Five problems every agent loop has. No framework needed.

#ai #rust #agents #opensource

Most agent failure modes are not interesting. They are boring. They are the same five problems in different costumes. After eighteen months running agent loops in production, I keep meeting these five and only these five.

I do not build agent frameworks. I build small libraries that fix one failure mode each. You install the one you need. The composition emerges from your code, not a framework's architecture diagram.

Here they are in roughly the order you will hit them.

1. The JSON is not JSON

Your model returns Sure, here you go:\njson\n{...,}\n``. You parse it. You crash.

Fix: repair before validate. Strip the fence. Extract the largest balanced JSON object from surrounding prose. Remove trailing commas. Then validate against your schema. If validation fails, send the model back a precise hint, not a generic "invalid JSON, please try again."

The hint is the trick. Smaller models self-correct beautifully on a structural complaint. They do not self-correct on a vague reprimand.

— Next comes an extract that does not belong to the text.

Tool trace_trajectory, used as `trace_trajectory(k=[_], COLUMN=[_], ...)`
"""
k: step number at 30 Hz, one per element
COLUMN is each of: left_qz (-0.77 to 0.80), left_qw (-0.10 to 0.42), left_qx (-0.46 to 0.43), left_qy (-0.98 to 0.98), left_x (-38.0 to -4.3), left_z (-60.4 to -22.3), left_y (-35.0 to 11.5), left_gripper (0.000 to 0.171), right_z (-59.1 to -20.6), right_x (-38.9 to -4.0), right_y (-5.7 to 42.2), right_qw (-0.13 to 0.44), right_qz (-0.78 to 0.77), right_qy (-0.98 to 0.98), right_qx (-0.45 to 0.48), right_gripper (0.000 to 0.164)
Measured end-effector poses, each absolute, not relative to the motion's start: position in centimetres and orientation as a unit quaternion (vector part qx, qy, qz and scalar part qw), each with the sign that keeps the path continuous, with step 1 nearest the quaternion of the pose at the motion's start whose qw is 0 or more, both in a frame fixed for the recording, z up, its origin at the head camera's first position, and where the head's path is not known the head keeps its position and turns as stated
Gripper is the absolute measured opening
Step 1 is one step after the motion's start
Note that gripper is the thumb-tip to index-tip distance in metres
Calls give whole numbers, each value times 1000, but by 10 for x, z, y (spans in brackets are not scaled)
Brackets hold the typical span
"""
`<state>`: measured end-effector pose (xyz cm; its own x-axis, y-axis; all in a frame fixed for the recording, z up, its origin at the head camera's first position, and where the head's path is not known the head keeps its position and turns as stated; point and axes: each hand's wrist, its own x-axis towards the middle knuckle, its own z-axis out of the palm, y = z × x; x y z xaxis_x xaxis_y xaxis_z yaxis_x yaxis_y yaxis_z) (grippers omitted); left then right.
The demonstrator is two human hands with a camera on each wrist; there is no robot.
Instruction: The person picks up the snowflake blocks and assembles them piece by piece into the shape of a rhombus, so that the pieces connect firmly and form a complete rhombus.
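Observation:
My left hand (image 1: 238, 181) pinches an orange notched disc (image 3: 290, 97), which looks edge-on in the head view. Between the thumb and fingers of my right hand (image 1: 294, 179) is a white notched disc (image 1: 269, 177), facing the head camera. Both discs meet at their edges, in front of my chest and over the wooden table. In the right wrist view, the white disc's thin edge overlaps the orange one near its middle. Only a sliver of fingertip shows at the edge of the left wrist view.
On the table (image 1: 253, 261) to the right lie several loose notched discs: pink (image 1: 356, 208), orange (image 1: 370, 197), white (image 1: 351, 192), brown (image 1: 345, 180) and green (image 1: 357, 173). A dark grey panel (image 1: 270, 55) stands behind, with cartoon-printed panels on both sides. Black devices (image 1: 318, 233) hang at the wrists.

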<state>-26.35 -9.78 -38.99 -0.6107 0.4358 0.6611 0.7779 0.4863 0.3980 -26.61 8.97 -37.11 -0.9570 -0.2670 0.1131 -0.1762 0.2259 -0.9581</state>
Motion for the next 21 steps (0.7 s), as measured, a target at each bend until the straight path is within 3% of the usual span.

2. The tool args are wrong

The model picks the right tool. It calls it with units: "kelvin" against an enum of ["c", "f"]. You run the tool. Bad things happen.

Fix: validate every tool call against its schema before running it. Validation issues become the tool's response. Feed them back. The model fixes the call on the next turn.

Always return all validation issues at once, not the first. The model fixes them in one retry, not five.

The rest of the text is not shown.